> _ASSIGNMENT_
Repeat the stretch of entries below from the line with "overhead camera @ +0" through the line with "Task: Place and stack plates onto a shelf". Include both ends and add nothing.
.....
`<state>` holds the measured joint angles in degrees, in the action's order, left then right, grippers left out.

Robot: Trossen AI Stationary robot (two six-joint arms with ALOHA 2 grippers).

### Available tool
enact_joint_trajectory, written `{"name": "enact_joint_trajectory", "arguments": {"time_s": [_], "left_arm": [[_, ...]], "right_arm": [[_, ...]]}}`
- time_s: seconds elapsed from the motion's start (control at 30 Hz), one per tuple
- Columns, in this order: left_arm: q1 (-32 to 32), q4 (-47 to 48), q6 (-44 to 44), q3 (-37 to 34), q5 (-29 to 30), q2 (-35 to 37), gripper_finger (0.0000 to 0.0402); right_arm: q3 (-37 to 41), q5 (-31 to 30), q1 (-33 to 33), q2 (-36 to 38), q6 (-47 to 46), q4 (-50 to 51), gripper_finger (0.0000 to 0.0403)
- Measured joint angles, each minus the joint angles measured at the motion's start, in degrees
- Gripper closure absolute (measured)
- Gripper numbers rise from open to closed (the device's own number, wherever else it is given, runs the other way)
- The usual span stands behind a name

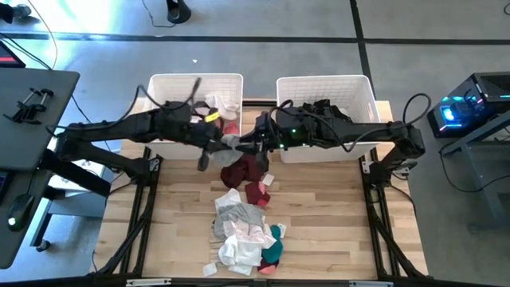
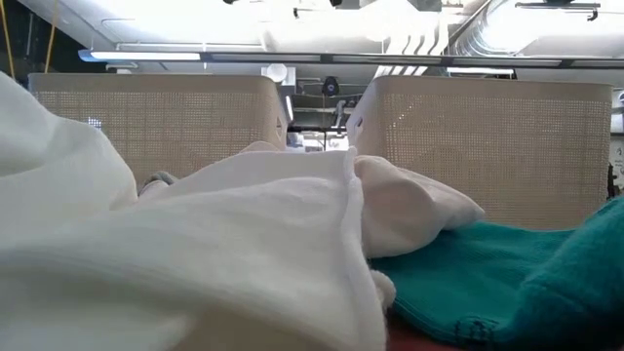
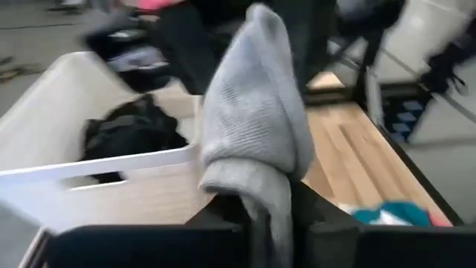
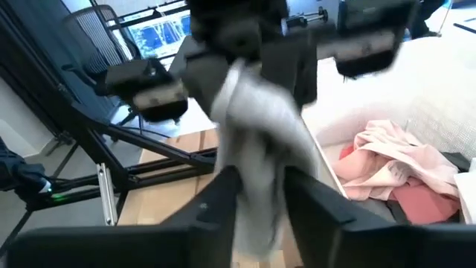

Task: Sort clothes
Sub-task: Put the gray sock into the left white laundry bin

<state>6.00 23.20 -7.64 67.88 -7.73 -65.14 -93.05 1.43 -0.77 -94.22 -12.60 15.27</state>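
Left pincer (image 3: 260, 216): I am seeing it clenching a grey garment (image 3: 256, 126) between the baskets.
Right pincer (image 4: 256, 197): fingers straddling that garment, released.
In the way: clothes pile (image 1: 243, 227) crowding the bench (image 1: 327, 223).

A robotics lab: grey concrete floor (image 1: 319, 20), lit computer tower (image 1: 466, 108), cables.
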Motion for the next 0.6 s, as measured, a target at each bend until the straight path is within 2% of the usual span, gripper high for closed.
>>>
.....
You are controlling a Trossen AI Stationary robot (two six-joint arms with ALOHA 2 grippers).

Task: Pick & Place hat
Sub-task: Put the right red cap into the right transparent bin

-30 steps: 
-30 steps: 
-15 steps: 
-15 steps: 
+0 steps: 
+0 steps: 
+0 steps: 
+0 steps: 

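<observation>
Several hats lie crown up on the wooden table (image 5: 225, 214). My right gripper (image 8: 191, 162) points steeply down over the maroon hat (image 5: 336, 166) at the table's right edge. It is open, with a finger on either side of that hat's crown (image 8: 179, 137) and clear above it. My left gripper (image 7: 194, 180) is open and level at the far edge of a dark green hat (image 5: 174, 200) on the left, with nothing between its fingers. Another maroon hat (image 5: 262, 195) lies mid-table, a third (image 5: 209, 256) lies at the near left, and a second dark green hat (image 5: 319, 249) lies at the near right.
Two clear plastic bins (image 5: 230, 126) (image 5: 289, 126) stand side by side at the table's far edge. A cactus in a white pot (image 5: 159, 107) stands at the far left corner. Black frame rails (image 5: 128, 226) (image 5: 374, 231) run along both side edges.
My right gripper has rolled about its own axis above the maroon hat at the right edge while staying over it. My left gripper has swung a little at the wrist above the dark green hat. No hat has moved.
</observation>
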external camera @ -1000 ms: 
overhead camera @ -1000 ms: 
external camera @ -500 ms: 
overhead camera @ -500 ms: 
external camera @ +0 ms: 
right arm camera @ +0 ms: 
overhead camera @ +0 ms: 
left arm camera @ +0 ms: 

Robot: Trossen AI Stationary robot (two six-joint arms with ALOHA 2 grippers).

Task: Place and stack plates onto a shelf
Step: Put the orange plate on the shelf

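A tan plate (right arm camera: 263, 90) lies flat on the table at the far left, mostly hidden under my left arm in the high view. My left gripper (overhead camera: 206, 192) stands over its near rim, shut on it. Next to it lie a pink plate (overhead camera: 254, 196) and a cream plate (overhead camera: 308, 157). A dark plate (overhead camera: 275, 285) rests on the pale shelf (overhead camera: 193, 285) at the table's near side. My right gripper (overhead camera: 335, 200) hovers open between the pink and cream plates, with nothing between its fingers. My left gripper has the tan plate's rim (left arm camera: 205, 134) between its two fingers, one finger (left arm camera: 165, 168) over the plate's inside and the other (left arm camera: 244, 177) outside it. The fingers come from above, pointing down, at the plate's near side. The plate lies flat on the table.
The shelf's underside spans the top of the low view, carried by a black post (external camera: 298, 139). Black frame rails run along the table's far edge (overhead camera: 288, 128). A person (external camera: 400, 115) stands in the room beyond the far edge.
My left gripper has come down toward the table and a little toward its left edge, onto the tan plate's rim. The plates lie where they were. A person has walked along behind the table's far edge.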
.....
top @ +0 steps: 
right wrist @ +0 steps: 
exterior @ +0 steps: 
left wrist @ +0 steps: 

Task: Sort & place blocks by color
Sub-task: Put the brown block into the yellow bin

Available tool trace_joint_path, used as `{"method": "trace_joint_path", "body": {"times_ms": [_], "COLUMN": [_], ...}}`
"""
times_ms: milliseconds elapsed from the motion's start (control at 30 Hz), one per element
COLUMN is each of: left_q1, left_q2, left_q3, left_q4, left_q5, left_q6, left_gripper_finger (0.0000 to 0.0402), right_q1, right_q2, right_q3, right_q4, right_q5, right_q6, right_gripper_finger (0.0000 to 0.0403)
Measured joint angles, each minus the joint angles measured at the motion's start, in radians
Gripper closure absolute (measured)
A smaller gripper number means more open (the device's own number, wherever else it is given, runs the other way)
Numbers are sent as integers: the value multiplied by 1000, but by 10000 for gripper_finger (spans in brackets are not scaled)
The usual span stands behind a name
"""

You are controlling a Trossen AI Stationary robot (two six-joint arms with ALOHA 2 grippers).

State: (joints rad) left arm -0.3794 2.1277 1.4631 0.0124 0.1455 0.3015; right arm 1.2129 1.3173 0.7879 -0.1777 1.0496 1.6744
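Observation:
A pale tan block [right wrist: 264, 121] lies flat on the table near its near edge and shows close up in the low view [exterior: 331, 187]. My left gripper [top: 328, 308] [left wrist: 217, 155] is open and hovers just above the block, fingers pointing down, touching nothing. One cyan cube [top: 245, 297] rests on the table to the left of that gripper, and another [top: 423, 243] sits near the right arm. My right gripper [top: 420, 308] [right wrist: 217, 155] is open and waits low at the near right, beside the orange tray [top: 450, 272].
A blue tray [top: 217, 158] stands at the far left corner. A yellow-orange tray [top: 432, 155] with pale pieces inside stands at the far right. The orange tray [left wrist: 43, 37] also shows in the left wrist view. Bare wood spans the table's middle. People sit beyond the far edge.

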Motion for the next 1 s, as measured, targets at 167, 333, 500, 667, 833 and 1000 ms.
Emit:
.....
> _SOLUTION TO THIS PROBLEM_
overhead camera @ +0 ms: 
left arm camera @ +0 ms: 

Robot: Trossen AI Stationary robot (two six-joint arms with ALOHA 2 grippers).

Task: Place and stack plates onto a shelf

That is the complete output.